• Description of the task: In the entries that follow, say how many lines contain the string "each". Give no other words.

Source data:
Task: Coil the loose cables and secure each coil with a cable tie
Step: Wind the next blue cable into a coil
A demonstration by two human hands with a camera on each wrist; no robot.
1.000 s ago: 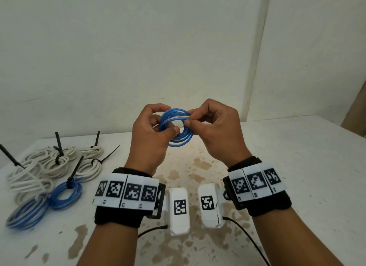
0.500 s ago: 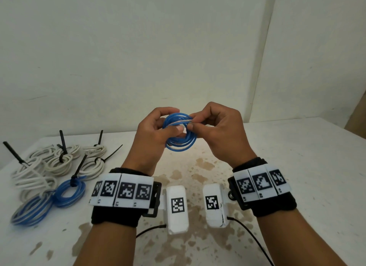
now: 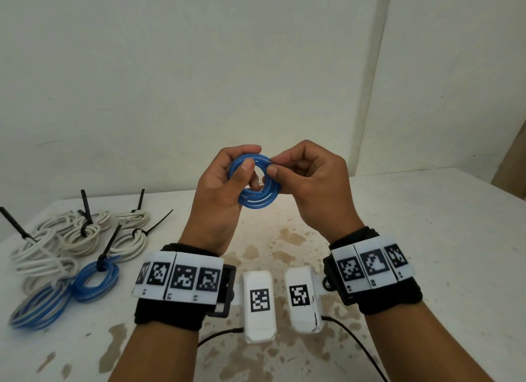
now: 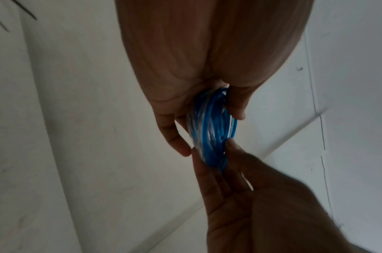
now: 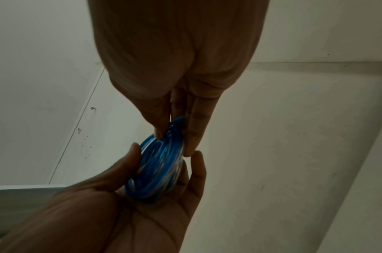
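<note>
A small coil of blue cable (image 3: pixel 257 193) with a pale stripe hangs in the air above the table, between both hands. My left hand (image 3: pixel 227 182) grips its left side, thumb across the front of the loops. My right hand (image 3: pixel 307 179) pinches the coil's upper right edge between thumb and forefinger. The left wrist view shows the blue coil (image 4: pixel 211 126) edge-on between fingers and thumb, with the other hand's fingertips on its far end. In the right wrist view the blue coil (image 5: pixel 159 164) lies in the left palm. No tie shows on this coil.
At the table's left lie several white coils (image 3: pixel 82 233) bound with black cable ties (image 3: pixel 85 210), a tied blue coil (image 3: pixel 95 277) and a blue-and-white coil (image 3: pixel 39 307) with no tie in view. The white table (image 3: pixel 427 239) is stained brown in the middle. White walls stand behind.
Both hands have turned the coil, so its ring opening now faces me more fully. The left thumb has shifted onto its upper left. The view has tilted slightly.
</note>
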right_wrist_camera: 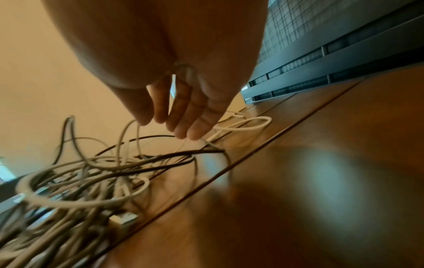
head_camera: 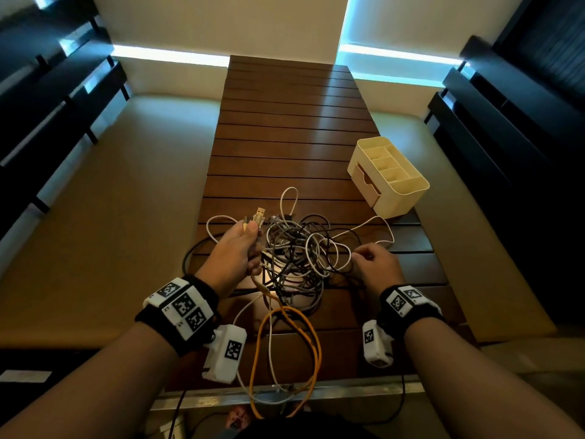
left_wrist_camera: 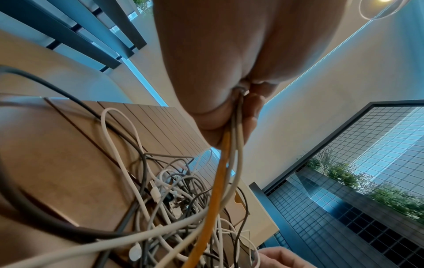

• Final answer: 2